This code assumes that the guest is running paravirtualized using the
PAPR (Power Architecture Platform Requirements) interface, which is the
interface that IBM's PowerVM hypervisor uses. That means that existing
Linux distributions that run on IBM pSeries machines will also run
under KVM without modification. In order to communicate the PAPR
hypercalls to qemu, this adds a new KVM_EXIT_PAPR_HCALL exit code
to include/linux/kvm.h.
Currently the choice between book3s_hv support and book3s_pr support
(i.e. the existing code, which runs the guest in user mode) has to be
made at kernel configuration time, so a given kernel binary can only
do one or the other.
This new book3s_hv code doesn't support MMIO emulation at present.
Since we are running paravirtualized guests, this isn't a serious
restriction.
With the guest running in supervisor mode, most exceptions go straight
to the guest. We will never get data or instruction storage or segment
interrupts, alignment interrupts, decrementer interrupts, program
interrupts, single-step interrupts, etc., coming to the hypervisor from
the guest. Therefore this introduces a new KVMTEST_NONHV macro for the
exception entry path so that we don't have to do the KVM test on entry
to those exception handlers.
We do however get hypervisor decrementer, hypervisor data storage,
hypervisor instruction storage, and hypervisor emulation assist
interrupts, so we have to handle those.
In hypervisor mode, real-mode accesses can access all of RAM, not just
a limited amount. Therefore we put all the guest state in the vcpu.arch
and use the shadow_vcpu in the PACA only for temporary scratch space.

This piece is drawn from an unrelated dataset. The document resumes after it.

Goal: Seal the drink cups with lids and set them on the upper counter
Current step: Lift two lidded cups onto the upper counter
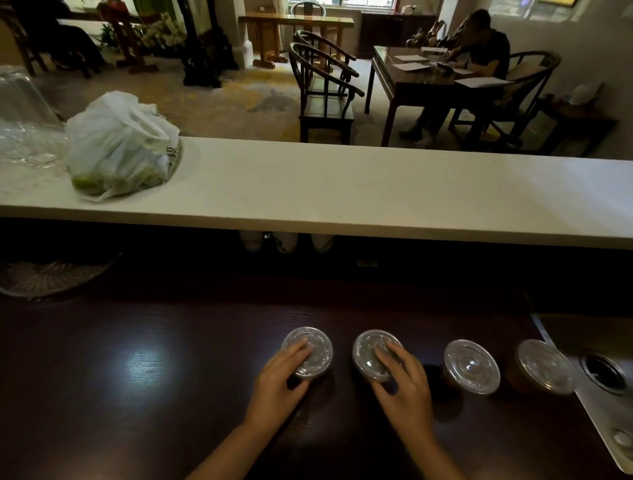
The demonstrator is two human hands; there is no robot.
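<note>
Four lidded cups stood in a row on the dark lower counter (137,394) near its right end. The left hand (279,383) gripped the leftmost cup (307,353), fingers over its lid; the right hand (404,390) likewise clasped the second cup (371,354). The third cup (472,366) and fourth cup (544,366) stood untouched. On the white upper counter (376,192) a plastic bag (120,147) sat at its left end.

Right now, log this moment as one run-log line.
left hand on lidded cup | right hand on second lidded cup | upper counter: no cups

Beyond the white ledge lies a dim room with patterned carpet (219,99). Two dark wooden armchairs (325,92) stand at twelve o'clock, a dark table (421,82) at one o'clock, a bright window (359,2) behind.
</note>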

We allocate the vcpu with kzalloc rather than vzalloc, and we don't use
anything in the kvmppc_vcpu_book3s struct, so we don't allocate it.
We don't have a shared page with the guest, but we still need a
kvm_vcpu_arch_shared struct to store the values of various registers,
so we include one in the vcpu_arch struct.

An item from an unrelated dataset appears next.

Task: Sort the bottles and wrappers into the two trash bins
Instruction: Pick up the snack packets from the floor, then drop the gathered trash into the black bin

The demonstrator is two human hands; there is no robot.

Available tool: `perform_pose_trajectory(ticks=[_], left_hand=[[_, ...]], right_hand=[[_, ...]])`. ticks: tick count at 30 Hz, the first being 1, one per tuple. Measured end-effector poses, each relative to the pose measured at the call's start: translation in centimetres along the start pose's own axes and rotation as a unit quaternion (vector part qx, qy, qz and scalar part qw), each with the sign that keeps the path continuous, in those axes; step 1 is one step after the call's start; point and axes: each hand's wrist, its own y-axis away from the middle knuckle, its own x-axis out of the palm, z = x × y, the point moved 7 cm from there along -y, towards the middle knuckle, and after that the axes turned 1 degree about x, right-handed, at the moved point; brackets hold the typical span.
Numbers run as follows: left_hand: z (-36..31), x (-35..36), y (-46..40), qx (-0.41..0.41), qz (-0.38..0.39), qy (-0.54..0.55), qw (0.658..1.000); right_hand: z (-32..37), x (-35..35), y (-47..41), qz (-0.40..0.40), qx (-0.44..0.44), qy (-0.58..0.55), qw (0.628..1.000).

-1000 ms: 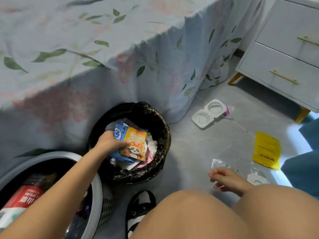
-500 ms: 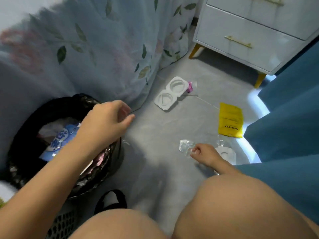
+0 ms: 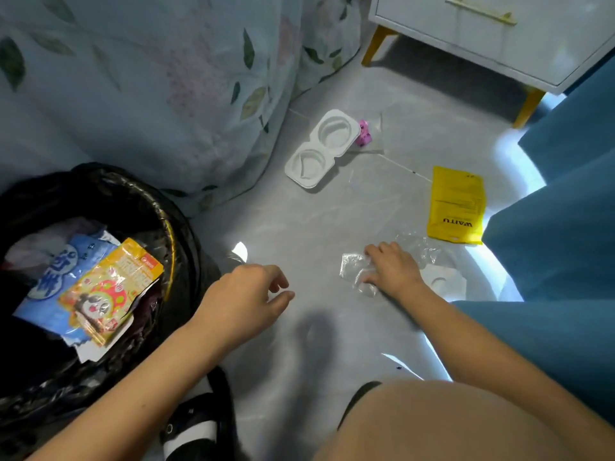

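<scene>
wrappers (image 3: pixel 96 287) in bin (image 3: pixel 173 227) at left; pouch (image 3: pixel 456 204) right of tray (image 3: pixel 319 148)

Head cam, looks down, close to floor (image 3: pixel 299 234).
</scene>
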Motion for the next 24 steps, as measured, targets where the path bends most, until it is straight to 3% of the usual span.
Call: perform_pose_trajectory(ticks=[4, 7, 9, 12, 14, 15, 17, 18, 21, 24], left_hand=[[0.4, -0.1, 0.1, -0.018, 0.004, 0.012, 1.000], [0.4, 0.0, 0.3, -0.020, 0.006, 0.043, 0.999], [0.1, -0.1, 0.5, -0.027, -0.007, 0.089, 0.996], [0.0, 0.0, 0.6, -0.084, -0.026, 0.210, 0.974], [0.2, 0.6, 0.6, -0.148, -0.011, 0.348, 0.926], [0.2, 1.2, 0.7, -0.182, 0.007, 0.438, 0.880], [0.1, 2.3, 1.1, -0.230, 0.053, 0.569, 0.788], [0.1, 2.6, 1.1, -0.229, 0.069, 0.582, 0.777], [0.4, 2.8, 1.1, -0.215, 0.055, 0.536, 0.814], [1.5, 2.8, 1.0, -0.220, 0.005, 0.516, 0.828]], right_hand=[[-0.2, 1.0, 0.2, 0.021, 0.006, 0.046, 0.999], [0.1, 0.7, 1.2, 0.034, 0.038, -0.100, 0.994], [0.9, 0.0, 2.1, 0.015, 0.053, -0.286, 0.957], [3.9, -2.2, 4.1, -0.001, 0.025, -0.496, 0.868], [6.6, -3.7, 5.6, 0.036, -0.026, -0.584, 0.810], [7.8, -4.5, 6.3, 0.050, -0.051, -0.598, 0.799], [9.4, -5.7, 7.4, 0.052, -0.092, -0.555, 0.825], [10.0, -5.9, 7.6, 0.047, -0.109, -0.527, 0.841], [11.2, -5.7, 7.6, 0.055, -0.125, -0.508, 0.850], [10.6, -4.9, 6.8, 0.161, -0.153, -0.465, 0.857]])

The POWER7 processor has a restriction that all threads in a core have
to be in the same partition. MMU-on kernel code counts as a partition
(partition 0), so we have to do a partition switch on every entry to and
exit from the guest. At present we require the host and guest to run
in single-thread mode because of this hardware restriction.
This code allocates a hashed page table for the guest and initializes
it with HPTEs for the guest's Virtual Real Memory Area (VRMA). We
require that the guest memory is allocated using 16MB huge pages, in
order to simplify the low-level memory management. This also means that
we can get away without tracking paging activity in the host for now,
since huge pages can't be paged or swapped.
This also adds a few new exports needed by the book3s_hv code.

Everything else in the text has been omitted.